→ WHAT TO DO:
In the listing that follows, how many lines hold the string "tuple"? Answer with the number only.

→ RECORD EXCERPTS:

::::

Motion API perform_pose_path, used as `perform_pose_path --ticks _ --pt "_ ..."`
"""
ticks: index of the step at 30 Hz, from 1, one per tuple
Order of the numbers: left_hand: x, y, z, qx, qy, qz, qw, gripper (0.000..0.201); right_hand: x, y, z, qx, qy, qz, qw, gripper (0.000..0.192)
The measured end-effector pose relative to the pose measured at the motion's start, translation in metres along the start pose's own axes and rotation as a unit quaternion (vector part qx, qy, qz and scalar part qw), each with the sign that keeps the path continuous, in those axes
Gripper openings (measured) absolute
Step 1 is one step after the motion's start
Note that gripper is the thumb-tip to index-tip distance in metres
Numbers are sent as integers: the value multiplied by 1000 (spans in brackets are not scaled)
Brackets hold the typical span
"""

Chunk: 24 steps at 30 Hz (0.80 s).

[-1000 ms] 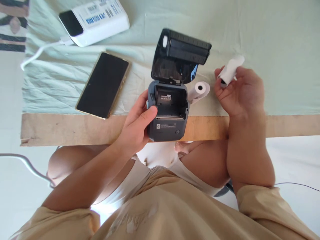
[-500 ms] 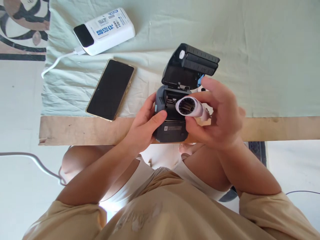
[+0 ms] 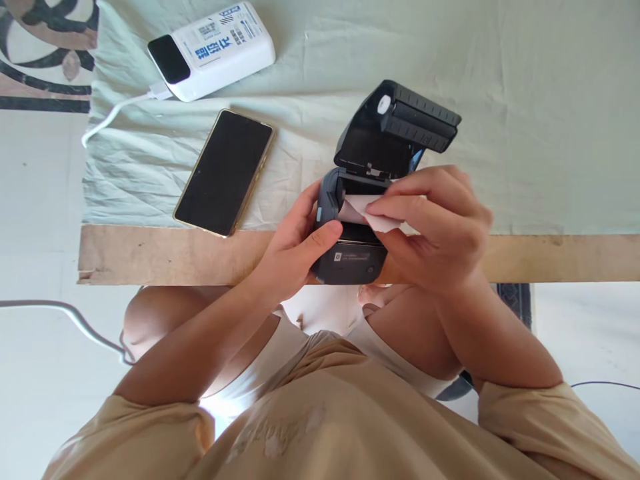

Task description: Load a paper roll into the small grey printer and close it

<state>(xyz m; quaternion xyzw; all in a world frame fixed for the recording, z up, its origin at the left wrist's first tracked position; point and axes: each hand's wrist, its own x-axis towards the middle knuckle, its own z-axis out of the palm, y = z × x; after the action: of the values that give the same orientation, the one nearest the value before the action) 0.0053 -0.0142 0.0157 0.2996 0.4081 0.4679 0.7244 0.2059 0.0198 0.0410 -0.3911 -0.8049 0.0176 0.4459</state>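
A dark grey portable printer point(image 3: 349, 262) is tilted at the front edge of the table, its black lid point(image 3: 383, 133) raised. My left hand point(image 3: 305, 243) grips the printer's left side, thumb resting over the rim of the opening. Inside the compartment sits a white paper roll point(image 3: 351, 211), lying across it. My right hand point(image 3: 435, 220) pinches the loose end of the roll's paper between thumb and fingers. The right part of the roll is hidden behind that hand.
A black-screened phone point(image 3: 225, 173) lies left of the printer on a pale green cloth point(image 3: 540, 120). Behind it is a white power bank point(image 3: 215, 53) with a white cable point(image 3: 115, 115) plugged in. The wooden table edge point(image 3: 175, 257) runs along the front.
The paper roll, held tilted above the compartment before, now lies inside it. My right hand has shifted its grip to the paper's loose end. The printer appears slightly further right.
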Motion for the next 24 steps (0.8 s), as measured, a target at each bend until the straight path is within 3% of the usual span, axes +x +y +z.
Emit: perform_pose_path --ticks 2,6,9,10,12,15,16,18,19,22,24 --pt "0 0 1 -3 -4 4 1000 68 -2 -7 -2 0 13 -2 1000 21" --pt "3 -2 -3 -10 -15 24 1000 58 -10 -24 0 47 -40 5 998 17" --pt "5 -2 -6 -6 -39 21 999 65 -13 -28 3 72 -67 -15 995 4" --pt "5 -2 -7 0 -36 18 999 66 -12 -27 2 89 -64 -20 994 8" --pt "5 1 -6 8 -19 11 1000 65 -9 -20 -1 118 -31 -4 993 19" --pt "3 5 -3 12 -16 0 1000 69 -3 -2 -5 104 87 62 989 16" --pt "3 7 -2 20 -18 -5 1000 73 -2 3 -4 97 108 82 986 24" --pt "2 10 0 39 -17 -14 999 81 -1 12 -2 114 114 97 982 43" --pt "2 11 1 45 -18 -19 999 84 -1 15 0 133 110 93 981 43" --pt "3 9 0 37 -17 -15 999 85 -3 16 4 180 120 69 974 20" --pt "3 6 0 17 -14 11 1000 77 -4 13 2 204 77 48 975 14"
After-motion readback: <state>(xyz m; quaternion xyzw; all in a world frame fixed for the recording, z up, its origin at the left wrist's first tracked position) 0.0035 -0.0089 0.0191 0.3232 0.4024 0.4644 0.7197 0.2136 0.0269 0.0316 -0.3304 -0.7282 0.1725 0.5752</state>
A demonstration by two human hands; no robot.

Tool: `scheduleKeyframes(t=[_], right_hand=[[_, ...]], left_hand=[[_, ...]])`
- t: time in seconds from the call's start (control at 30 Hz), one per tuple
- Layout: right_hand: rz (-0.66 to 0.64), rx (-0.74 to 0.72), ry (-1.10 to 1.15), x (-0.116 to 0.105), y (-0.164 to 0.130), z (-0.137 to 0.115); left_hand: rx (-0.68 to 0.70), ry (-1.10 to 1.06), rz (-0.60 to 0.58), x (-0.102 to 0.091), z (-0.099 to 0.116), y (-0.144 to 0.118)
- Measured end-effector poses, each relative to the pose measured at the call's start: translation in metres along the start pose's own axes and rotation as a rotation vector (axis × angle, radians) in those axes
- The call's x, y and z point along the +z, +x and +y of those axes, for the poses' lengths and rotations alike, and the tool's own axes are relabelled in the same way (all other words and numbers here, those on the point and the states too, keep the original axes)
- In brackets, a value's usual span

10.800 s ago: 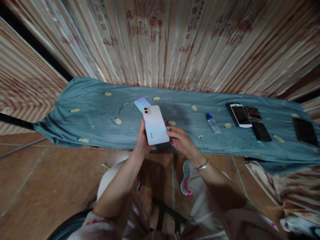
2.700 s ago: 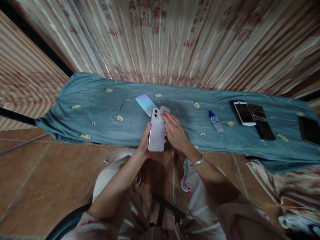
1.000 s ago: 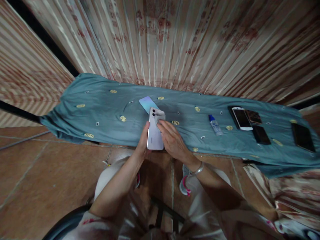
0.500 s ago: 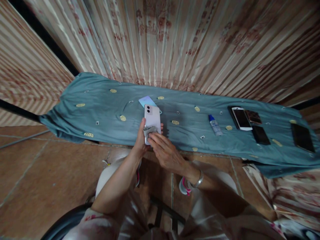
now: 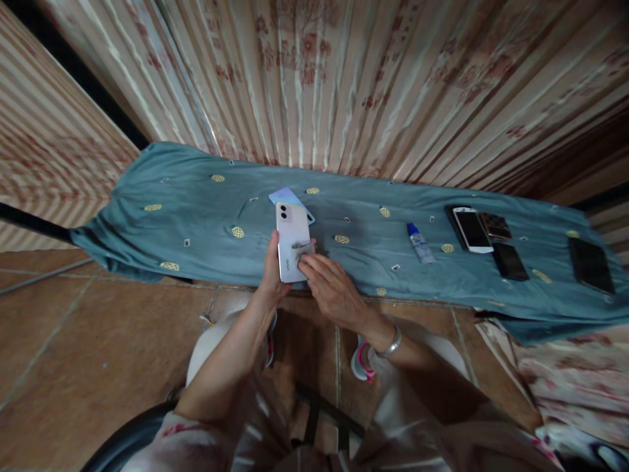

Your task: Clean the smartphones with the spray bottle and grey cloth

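Observation:
My left hand (image 5: 269, 272) grips a white phone (image 5: 289, 237) by its lower left edge, back side up, camera at the top. My right hand (image 5: 330, 290) presses a small grey cloth (image 5: 303, 250) against the phone's lower right part. Both hands hover at the near edge of a table covered with a teal cloth (image 5: 196, 216). A second pale blue phone (image 5: 285, 196) lies on the cloth just behind the held one, partly hidden by it.
A small blue-capped bottle (image 5: 419, 243) lies to the right. Further right sit a white-framed phone (image 5: 470, 228), a brown phone (image 5: 495, 225), a black phone (image 5: 509, 261) and another dark phone (image 5: 590, 264). Striped curtains hang behind; tiled floor lies below.
My right hand with the grey cloth has rubbed from the phone's top down to its lower part. The phone stays in my left hand, back up.

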State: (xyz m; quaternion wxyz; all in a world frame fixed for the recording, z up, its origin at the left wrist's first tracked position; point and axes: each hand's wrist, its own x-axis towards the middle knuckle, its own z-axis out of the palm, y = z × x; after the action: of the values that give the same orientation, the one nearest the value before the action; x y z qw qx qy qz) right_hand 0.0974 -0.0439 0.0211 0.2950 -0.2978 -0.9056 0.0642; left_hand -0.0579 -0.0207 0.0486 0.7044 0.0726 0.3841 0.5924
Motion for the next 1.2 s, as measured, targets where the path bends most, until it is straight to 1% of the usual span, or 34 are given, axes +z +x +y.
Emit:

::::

→ PROBLEM SOLUTION:
2